La entrevista continua, pero capturar su filosofía es imposible y por eso casi no hablan de ella; además, sería un contenido televisivo muy malo para los tiempos que corren. Sin embargo, este intelectual ha publicado más de cincuenta obras y estás se han traducido a más de 28 lenguas diferentes. ¡28 lenguas! yo ni siquiera sería capaz de nombrar 20 lenguas diferentes ahora mismo. Su conocimiento es basto y multidisciplinar, aunque sus estudios académicos en el CNRS (Centro Nacional de Investigación Científica) tuviesen un enfoque claramente sociológico. Para justificar este aprendizaje global, que abarca todas las ciencias, creo un concepto que a día de hoy es una de sus más famosas aportaciones: el pensamiento complejo.
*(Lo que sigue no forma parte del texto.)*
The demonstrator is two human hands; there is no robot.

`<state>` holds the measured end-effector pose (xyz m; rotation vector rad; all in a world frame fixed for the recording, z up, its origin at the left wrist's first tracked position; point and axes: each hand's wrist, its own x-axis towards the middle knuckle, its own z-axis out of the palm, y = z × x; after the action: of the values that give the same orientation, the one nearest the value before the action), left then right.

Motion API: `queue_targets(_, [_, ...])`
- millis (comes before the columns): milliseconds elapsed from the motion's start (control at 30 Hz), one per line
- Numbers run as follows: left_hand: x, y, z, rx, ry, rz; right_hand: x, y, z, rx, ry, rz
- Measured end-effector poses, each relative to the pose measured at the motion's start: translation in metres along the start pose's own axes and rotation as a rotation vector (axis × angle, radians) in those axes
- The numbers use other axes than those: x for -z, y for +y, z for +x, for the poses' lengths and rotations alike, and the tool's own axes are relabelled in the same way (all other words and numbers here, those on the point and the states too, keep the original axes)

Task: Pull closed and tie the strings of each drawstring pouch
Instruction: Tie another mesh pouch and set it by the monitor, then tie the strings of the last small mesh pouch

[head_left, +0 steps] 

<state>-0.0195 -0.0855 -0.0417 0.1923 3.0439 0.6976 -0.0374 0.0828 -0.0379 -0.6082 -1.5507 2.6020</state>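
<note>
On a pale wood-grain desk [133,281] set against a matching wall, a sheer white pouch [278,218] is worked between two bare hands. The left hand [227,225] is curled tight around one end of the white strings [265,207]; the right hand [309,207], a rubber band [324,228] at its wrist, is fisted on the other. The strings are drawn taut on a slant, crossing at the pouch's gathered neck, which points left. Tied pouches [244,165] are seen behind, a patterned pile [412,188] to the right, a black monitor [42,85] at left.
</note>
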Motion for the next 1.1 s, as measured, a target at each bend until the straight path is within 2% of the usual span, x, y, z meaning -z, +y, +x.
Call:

El pensamiento complejo es el suelo firme en el que se apoya su vida tras superar una primera etapa marxista, en la que se sentía dominado por la visión dualista y simplificada de la realidad. Desde ese momento, se abre al mundo del saber sin prejuicios y con curiosidad, sin pretender simplificar una realidad que en el fondo reconoce como infinitamente compleja. Según lo que he podido comprender, la capacidad para el pensamiento complejo es la habilidad para lidiar con la complejidad e incertidumbre de la realidad que nos rodea, en vez de conformarse con una explicación única y fácil de los hechos que nos acontecen. Eso, en lo que se refiere a cómo debemos vivir.
En lo intelectual, el pensamiento complejo va directamente en contra de la especialización exhaustiva, pues consiste en la capacidad de interconectar las distintas áreas del conocimiento entre sí. La ciencia se ha desarrollado tanto en los últimos años que el único papel que celebra la sociedad es el del especialista, y cuanto más especializado este uno y más oscuro y minúsculo sea su campo de conocimiento, mejor. Morin, tanto en su forma de vida como en sus textos, reivindica la necesidad de adquirir un saber global para poder analizar correctamente hechos concretos.
Algunas de las preguntas que hace el entrevistador son tan magníficas que me he permitido el antiestético lujo de traducirlas y transcribirlas aquí directamente, sin intermediarios. Así pues:
“¿Qué significa el tiempo para un hombre que cumplirá 100 años dentro de unos meses?”
«A fuerza de pasar por los años 80 y 90 y ver que no me moría, me acostumbré a vivir. De repente, la llegada de mi centenario es como una campana que me recuerda mi inminente final. Hasta ahora mi vitalidad ha ahuyentado el fantasma de la muerte, pero su sombra se acerca, está ahí».
“¿Qué significa vivir para usted?”
“Vivir no es sobrevivir, no es sólo desarrollar tu juego individual, sino formar parte de una comunidad. Se trata de encontrar la solidaridad. También significa ser reconocido por los demás en nuestra plena calidad humana”.
“También se trata de disfrutar de las posibilidades que ofrece la vida. ¿Qué le gusta hoy?”
«Mil pequeñas cosas me hacen feliz, comer en un buen restaurante italiano o japonés, ver el sol por la mañana, contemplar la cara de mi mujer y poder besarla… tengo mil pequeños placeres diarios».
Y por último hace la pregunta, esa que Morin lleva intentando responder toda su vida: “¿Qué nos hace humanos?” Y parece que ya tiene una respuesta.
«Es la bondad, la comprensión de los demás, la compasión por los desafortunados».
Que magnífica lección de vida .Que suerte que haya jóvenes,como Daniel Alonso, que sepan valorar la sabiduría de los más mayores y nos la trasladen con tanta sencillez y claridad.